Jeff: Right. The only other time that a company may go, let’s say to the ISO 27001 stack, let’s call it, is if they have international business. So the thing about the NIST cybersecurity framework, there’s no seal of compliance, you know, nobody’s gonna…no auditor can come in and give you a rubber stamp to say 100%, you’re doing everything you need to be under the cybersecurity framework, which is fine. It was never intended to have a rubber stamp associated with it. But the ISO 27001 cybersecurity framework is sort of more globally recognized if you have, let’s say, operations, you’re headquartered in the United States, then you have a manufacturing facility in China and you’ve got some administrative offices in Spain and so on. If you’re more of a global company they tend to go more towards the ISO stack. But by and large, the companies that we work with and the organizations that we deal with are in the United States. So the Cybersecurity Framework is…you don’t have to go to ISO.

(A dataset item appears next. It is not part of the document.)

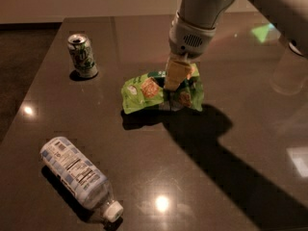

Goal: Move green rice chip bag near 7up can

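The green rice chip bag (144,91) is a crinkled green pouch near the middle of the dark table (216,186). My gripper (175,78) comes down from above and is shut on the bag's right half, with the tan fingers (174,71) pinching it. The bag hangs a little above the table and throws a shadow below it. The 7up can (83,56) stands upright at the far left, about a bag's length to the left of the bag and slightly farther back.
A clear plastic bottle (77,176) with a blue-white label and white cap lies on its side at the front left. A faint clear cup-like object (288,71) stands at the right edge. The table's left edge runs close to the can.
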Motion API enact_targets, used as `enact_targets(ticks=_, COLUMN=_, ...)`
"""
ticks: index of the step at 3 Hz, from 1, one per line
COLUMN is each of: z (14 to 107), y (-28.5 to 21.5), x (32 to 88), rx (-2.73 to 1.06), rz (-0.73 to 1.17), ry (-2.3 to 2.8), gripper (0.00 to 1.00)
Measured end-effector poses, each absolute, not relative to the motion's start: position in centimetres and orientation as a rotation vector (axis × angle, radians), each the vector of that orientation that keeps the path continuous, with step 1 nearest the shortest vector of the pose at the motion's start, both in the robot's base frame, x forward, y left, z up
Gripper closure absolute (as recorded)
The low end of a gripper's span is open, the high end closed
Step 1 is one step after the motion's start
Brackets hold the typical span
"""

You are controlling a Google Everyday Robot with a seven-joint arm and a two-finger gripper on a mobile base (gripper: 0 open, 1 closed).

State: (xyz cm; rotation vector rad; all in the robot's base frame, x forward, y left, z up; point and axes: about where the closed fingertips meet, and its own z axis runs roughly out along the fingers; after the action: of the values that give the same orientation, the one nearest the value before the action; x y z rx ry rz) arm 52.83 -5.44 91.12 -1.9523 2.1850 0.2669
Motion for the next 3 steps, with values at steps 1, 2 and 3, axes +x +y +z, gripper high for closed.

Eric: Quick question, a lot of folks out there having multiple compliance requirements. Is there a good one to start with, is there something that covers a broader base, maybe another one that would help them jumpstart, maybe getting several compliance regulations or catching up on [inaudible 00:13:34] compliance at the same time?

Jeff: Yeah, again, the Cybersecurity Framework really is the most high-level broad in scope. So think about an example of what Eric is talking about. You’ve got a hospital. You walk into the hospital, you give them all your social, your name, your address, they’re drawing your blood, there’s medical records. That all gets stored into an EMR system. They’ve got that data to protect under the HIPAA Security Rule. And then you got to pay them, right, these doctors aren’t working for free. At some point you have to swipe a credit card into a point of sale system. Or maybe there’s an online portal where you can pay for your patient visit. So now you’re dealing with both HIPAA and PCI and your organization has two different sets of standards that you have to follow.

The fact is that the majority of both overlap. And so because of that very high percentage of overlaps with all these frameworks, if a company like that hasn’t done anything before, in terms of security, we tell them to follow NIST by default. And then a small percentage of things that don’t fall into that umbrella of NIST that may be unique to the HIPAA Security Rule or may be unique to PCI, you can handle those. But if you’re doing the Cybersecurity Framework, you’re gonna be covering 80% of both of those different needs.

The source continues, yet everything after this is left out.